Feature #9614
openordering of non-Hash items which use st_ internally
Description
Hi matz, I would like your permission to remove the order preservation from
any or all of the following currently implemented using st_table
:
- method tables
- global symbols (
Symbol.all_symbols
) - constant tables
- instance variable tables
-
global_variables
method Thread#keys
- anything besides the
Hash
class
I am currently working on a patch series to reduce internal memory usage,
so far I have only converted three pieces:
- method tables (~200K reduction)
- symbol table (
global_symbols.
{id_str
,sym_id
}) (~200K) -
frozen_strings
(~100K)
n.b. frozen_strings
ordering is never exposed to users, so I expect
it to be OK.
Memory reduction is just based on "ruby -e exit
" (which loads RubyGems);
bigger programs with more methods/symbols will save more memory.
Work-in-progress patches attached (0002 describes implementation details)
Files
Updated by normalperson (Eric Wong) over 10 years ago
normalperson@yhbt.net wrote:
Hi matz, I would like your permission to remove the order preservation from
any or all of the following currently implemented usingst_table
:
- method tables
- global symbols (
Symbol.all_symbols
)- constant tables
- instance variable tables
global_variables
methodThread#keys
- anything besides the
Hash
class
matz: ping?
Updated by ko1 (Koichi Sasada) over 10 years ago
Just a comment.
I think it should be another parameter of st_table.
Now all st_tables have order.
But most of case, it doesn't needed.
I think it is fine for me that st_table user can select.
Updated by nobu (Nobuyoshi Nakada) over 10 years ago
- Description updated (diff)
How is it the rate of reduction?
Since I wasn't very positive to make the ordering a spec, I'm not against it.
But it doesn't feel nice to have many similar mechanisms, too.
Updated by nobu (Nobuyoshi Nakada) over 10 years ago
I suspect that tests for local_variables
would need fixing too.
Updated by normalperson (Eric Wong) over 10 years ago
Hi, thank you for the comments!
ko1: adding flag for ordering might complicate the st code even more.
I think st should only be for implementing Hash.
My primary goals for ihash are to reduce pointer chasing and malloc use.
ihash uses container_of, like ccan/list:
st (unpacked entries):
st_table -> st_table->bins -> st_table_entry -> data structure
st (packed entries):
st_table -> st_table->packed.entries -> data structure
ihash:
rb_ihash_table -> data structure (via container_of)
Removing ordering requirment allows us to avoid writing/maintaining more
(new) code and also save two pointers (fore/prev).
nobu: reduction depends on what is stored
Best case so far are method table and symbol table:
For each method entry, we save:
sizeof(st_table_entry) - sizeof(rb_ihash_node) + malloc_overhead
On 64-bit with glibc malloc: 48 - 8 + 16 = 56 bytes saved.
AFAIK, jemalloc has less overhead for small allocations, but even
without malloc overhead, saving 40 bytes per method entry is great.
Symbol table is a big win, too, one single struct has membership
in both sym_id and id_str tables:
struct rb_idsym {
struct rb_ihash_node id_str_node; /* sizeof(void *) */
ID id;
struct rb_ihash_node sym_id_node;
VALUE symstr;
st_index_t hashval;
};
On 64-bit:
Before: 48 + 48 = 96 (+ 32 bytes on glibc malloc)
After: 40 (+ 16 bytes on glibc malloc)
If we add ordering to Symbol.all_symbols, we only need one pair
of list pointers and not two.

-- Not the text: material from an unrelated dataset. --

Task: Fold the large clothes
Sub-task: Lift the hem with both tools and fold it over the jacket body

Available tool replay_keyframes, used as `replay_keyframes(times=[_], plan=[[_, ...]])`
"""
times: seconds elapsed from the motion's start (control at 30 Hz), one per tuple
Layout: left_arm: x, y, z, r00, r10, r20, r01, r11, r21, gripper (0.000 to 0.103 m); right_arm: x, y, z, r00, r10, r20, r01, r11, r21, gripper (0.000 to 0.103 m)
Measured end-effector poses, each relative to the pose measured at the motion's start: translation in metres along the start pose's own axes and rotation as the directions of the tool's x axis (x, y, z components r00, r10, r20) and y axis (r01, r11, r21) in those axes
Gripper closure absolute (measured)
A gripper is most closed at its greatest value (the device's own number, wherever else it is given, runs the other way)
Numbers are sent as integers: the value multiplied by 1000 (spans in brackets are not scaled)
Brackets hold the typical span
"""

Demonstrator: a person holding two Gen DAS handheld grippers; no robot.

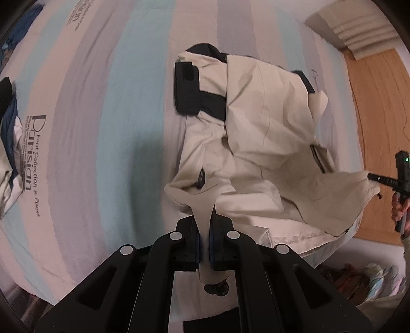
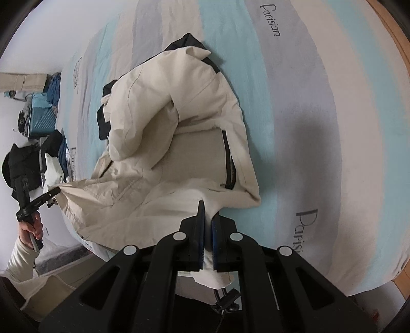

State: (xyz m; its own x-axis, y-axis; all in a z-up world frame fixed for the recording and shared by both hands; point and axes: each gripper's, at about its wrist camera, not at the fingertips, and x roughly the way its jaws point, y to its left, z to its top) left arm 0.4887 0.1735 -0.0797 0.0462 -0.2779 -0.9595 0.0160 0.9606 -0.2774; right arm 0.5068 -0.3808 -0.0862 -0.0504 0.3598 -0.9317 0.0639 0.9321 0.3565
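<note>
Fabric of a cream jacket with black trim (image 1: 256, 143) lies bunched on the striped bedsheet (image 1: 102, 128), hem clamped by left gripper (image 1: 205, 230) and right gripper (image 2: 208, 225) at six o'clock; its underside is hidden.

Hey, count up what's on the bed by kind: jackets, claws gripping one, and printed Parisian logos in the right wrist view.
Cream jacket: 1
Claws gripping it: 2, left claw, right claw
Parisian logos: 2
Total: 5

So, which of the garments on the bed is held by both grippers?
The beige jacket: the left gripper and right gripper each pinch its hem. The dark clothes lie untouched at the bed's edge.
</note>
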Motion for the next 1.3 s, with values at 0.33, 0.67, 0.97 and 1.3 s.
replay_keyframes(times=[0.33, 0.67, 0.97, 1.3], plan=[[1, 13, 69, 1000, -12, 19, 13, 999, -50, 100, -8, 3, 70, 1000, 2, 29, -2, 1000, 2, 100], [23, 29, 144, 999, -16, 30, 18, 998, -65, 100, 9, 20, 164, 998, -11, 60, 12, 1000, -15, 100], [39, 30, 208, 999, -34, 38, 36, 998, -59, 100, 33, 32, 222, 997, -24, 74, 25, 1000, -15, 100], [62, 30, 263, 999, -19, 47, 22, 998, -54, 100, 47, 19, 265, 992, -19, 122, 14, 999, 46, 100]])
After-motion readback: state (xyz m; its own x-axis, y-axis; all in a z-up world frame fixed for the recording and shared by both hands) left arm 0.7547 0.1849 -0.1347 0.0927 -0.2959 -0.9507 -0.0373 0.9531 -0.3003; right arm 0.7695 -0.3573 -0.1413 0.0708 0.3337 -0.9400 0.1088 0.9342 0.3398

But I prefer to not need any :)
Worst case is only saving two pointers (ivar table); but I may look at
funny-falcon's sparse array for the ivar table. I have not looked at
the local variable table, but it may be in the same class as ivar
tables and be better with a sparse array.
P.S.: I am also considering truncating rb_idsym.hashval to use as ID.
This will:
a) reduce per-symbol overhead by sizeof(st_index_t)
b) (hopefully) improve distribution for global method cach
Measuring the effect of b) may be hard, though.
Updated by ko1 (Koichi Sasada) over 10 years ago
ko1: adding flag for ordering might complicate the st code even more.
I think st should only be for implementing Hash.
I agree that st.c is already complicated.
But I think Hash class should use original one.
Adding similar data structure can also increase complexity.
At least, I like same interfaces for such similar data structures.
My primary goals for ihash are to reduce pointer chasing and malloc use.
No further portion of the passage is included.